Berlins Einwohnerzahl könnte bis 2040 auf über vier Millionen anwachsen. Das geht aus der aktuellen Bevölkerungsprognose des Berliner Senats hervor. Die Statistiker gehen ferner davon aus, dass die Entwicklung in den Bezirken sehr unterschiedlich verlaufen könnte. So werden für die Bezirke Neukölln, Tempelhof-Schöneberg, Charlottenburg-Wilmersdorf und Steglitz-Zehlendorf Rückgänge zwischen 1,2 und 2,9% erwartet, in einzelnen Prognoseräumen wie Zehlendorf/Wannsee (-7,7%) und Gatow/Kladow (- 4,9%) noch deutlich mehr. Als Gründe werden das im Vergleich zu anderen Bezirken deutlich höhere Durchschnittsalter und der damit verbundene „Sterbeüberschuss“ sowie die vergleichsweise geringe Geburtenrate angegeben. Die Statistiker betonen, dass sich aber auch in diesen Gebieten der Wohnungsmarkt nicht entspannen werde, da sich die Haushaltsstrukturen in Richtung größerer Wohnflächen pro Bewohner/in verändern würden.
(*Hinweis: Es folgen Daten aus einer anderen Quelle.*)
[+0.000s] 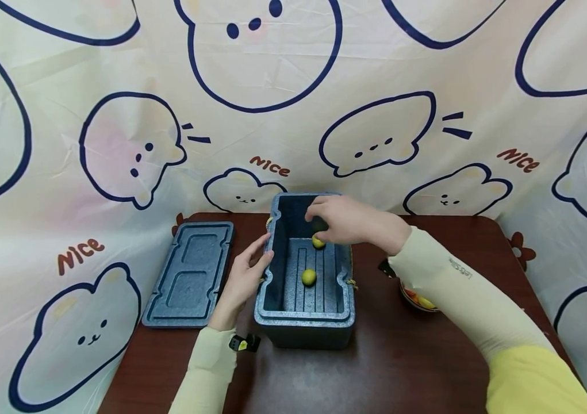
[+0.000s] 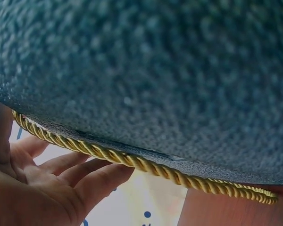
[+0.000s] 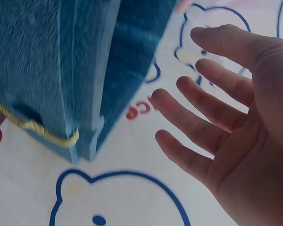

Starke Zuwächse werden vor allem für Treptow-Köpenick (+9,6%) und Lichtenberg (+8,0%) erwartet. In den Prognoseräumen Weißensee Nord (+26,4%), Lichtenberg Süd (+20,0%) und Siemensstadt/Haselhorst (+16,6%) noch deutlich mehr. Dort gibt es große Standorte von neuen Stadtentwicklungsgebieten.
Die Prognosen zur Bevölkerungsentwicklung sollen auch als Grundlage für Planungen in Bereichen der öffentlichen Daseinsvorsorge dienen, etwa in Bezug auf Kitas, Schulen und öffentlichen Nahverkehr.